Plaintiff also names MCSP Wardens Subia and Martel as defendants. Supervisory personnel are generally not liable under § 1983 for the actions of their employees under a theory of respondeat superior and, therefore, when a named defendant holds a supervisorial position, the causal link between him and the claimed constitutional violation must be specifically alleged. See Fayle v. Stapley, 607 F.2d 858, 862 (9th Cir. 1979); Mosher v. Saalfeld, 589 F.2d 438, 441 (9th Cir. 1978), cert. denied, 442 U.S. 941 (1979). Vague and conclusory allegations concerning the involvement of official personnel in civil rights violations are not sufficient. See Ivey v. Board of Regents, 673 F.2d 266, 268 (9th Cir. 1982). Under this standard, the court finds that plaintiff fails to state a claim against Subia and Martel. Nor are plaintiff's allegations sufficient to state a claim against defendants Simmons, Neuner, "John Doe 1 Pharmacy Technician," or "Does 1-100." See Gillespie v. Civiletti, 629 F.2d 637, 642 (9th. Cir. 1980) ("As a general rule, the use of 'John Doe' to identify a defendant is not favored.")

Plaintiff also asserts claims arising under California law. However, plaintiff fails to allege compliance with California's Tort Claims Act. See Cal. Govt. Code § 910; Mangold v. Cal. Pub. Utile. Common, 67 F.3d. 1470, 1477 (9th Cir. 1995). Therefore, plaintiff cannot proceed on these claims.

In sum, the court determines that, for screening purposes, the FAC states Eighth Amendment medical indifference claims against the original five defendants concerning plaintiff's scabies infection from September 2009 through August 2010. The undersigned will recommend that all remaining claims and defendants be dismissed from this action.


1. Plaintiff's motion for leave to amend (Dkt. No. 21) is granted; and

2. This action shall proceed on the First Amended Complaint filed August 29, 2012 (Dkt. No. 22).
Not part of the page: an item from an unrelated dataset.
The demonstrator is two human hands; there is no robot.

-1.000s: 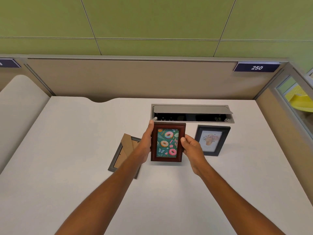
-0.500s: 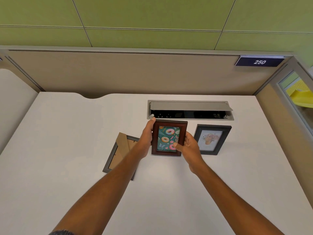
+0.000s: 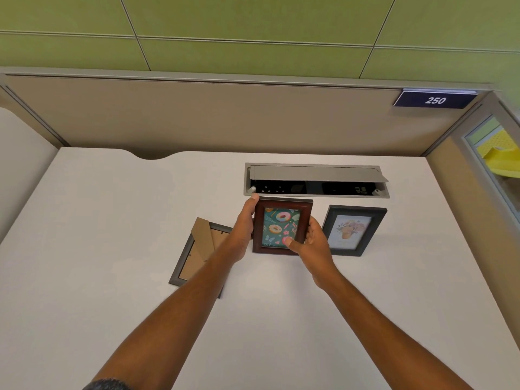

IT IS HEREBY RECOMMENDED THAT plaintiff's claims against defendants Simmons, Neuner, Subia, Martel, and the John Doe defendants be dismissed with prejudice. Additionally, that all claims except the deliberate indifference claims against defendants Goodgame, Tseng, Heatley, Heffner, and Smith concerning medical treatment for scabies be dismissed with prejudice.

These findings and recommendations are submitted to the United States District Judge assigned to the case, pursuant to the provisions of 28 U.S.C. § 636(b)(l). Within fourteen days after being served with these findings and recommendations, any party may file written objections with the court and serve a copy on all parties. Such a document should be captioned "Objections to Magistrate Judge's Findings and Recommendations." Any reply to the objections shall be served and filed within fourteen days after service of the objections. The parties are advised that failure to file objections within the specified time may waive the right to appeal the District Court's order. Martinez v. Ylst, 951 F.2d 1153 (9th Cir. 1991).